Reproduce each line below precisely. Drop the pictures.

======

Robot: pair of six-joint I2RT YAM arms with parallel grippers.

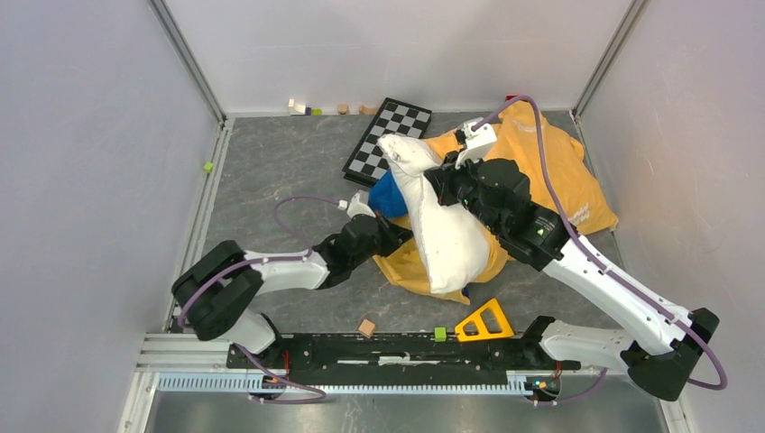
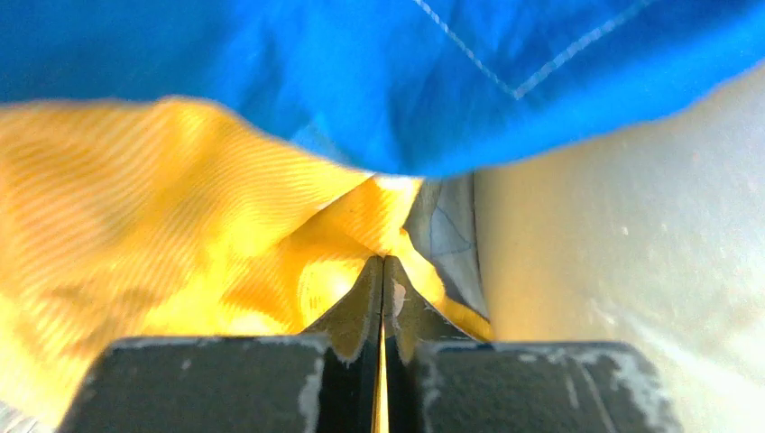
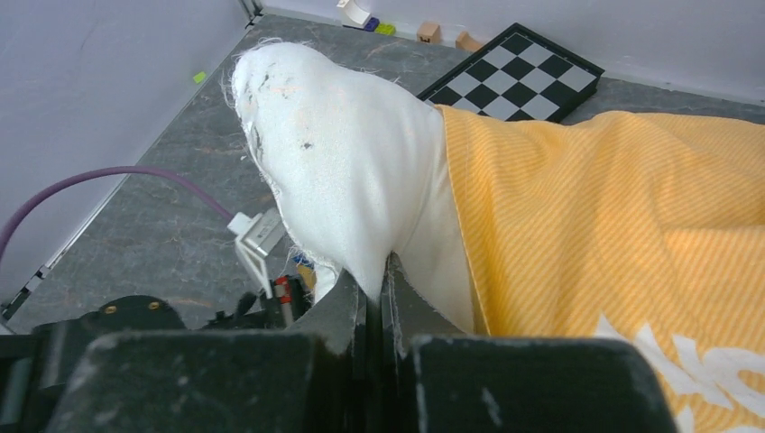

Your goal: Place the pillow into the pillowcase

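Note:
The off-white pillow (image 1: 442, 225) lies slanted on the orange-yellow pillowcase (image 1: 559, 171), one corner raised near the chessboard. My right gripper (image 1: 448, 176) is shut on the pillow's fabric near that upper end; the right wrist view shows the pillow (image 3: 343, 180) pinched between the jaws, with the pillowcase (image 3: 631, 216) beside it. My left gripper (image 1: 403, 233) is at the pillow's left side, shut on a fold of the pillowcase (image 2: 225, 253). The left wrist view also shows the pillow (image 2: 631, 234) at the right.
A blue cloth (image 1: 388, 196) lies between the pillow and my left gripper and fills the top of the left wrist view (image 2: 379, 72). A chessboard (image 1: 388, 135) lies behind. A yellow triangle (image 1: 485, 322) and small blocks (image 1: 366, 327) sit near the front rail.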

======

Output of the task:
Robot: pair of six-joint I2RT YAM arms with parallel grippers.


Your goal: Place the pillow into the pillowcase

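Note:
The off-white pillow (image 1: 442, 225) lies slanted on the orange-yellow pillowcase (image 1: 559, 171), one corner raised near the chessboard. My right gripper (image 1: 448, 176) is shut on the pillow's fabric near that upper end; the right wrist view shows the pillow (image 3: 343, 180) pinched between the jaws, with the pillowcase (image 3: 631, 216) beside it. My left gripper (image 1: 403, 233) is at the pillow's left side, shut on a fold of the pillowcase (image 2: 225, 253). The left wrist view also shows the pillow (image 2: 631, 234) at the right.
A blue cloth (image 1: 388, 196) lies between the pillow and my left gripper and fills the top of the left wrist view (image 2: 379, 72). A chessboard (image 1: 388, 135) lies behind. A yellow triangle (image 1: 485, 322) and small blocks (image 1: 366, 327) sit near the front rail.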

Work on this exercise has concluded.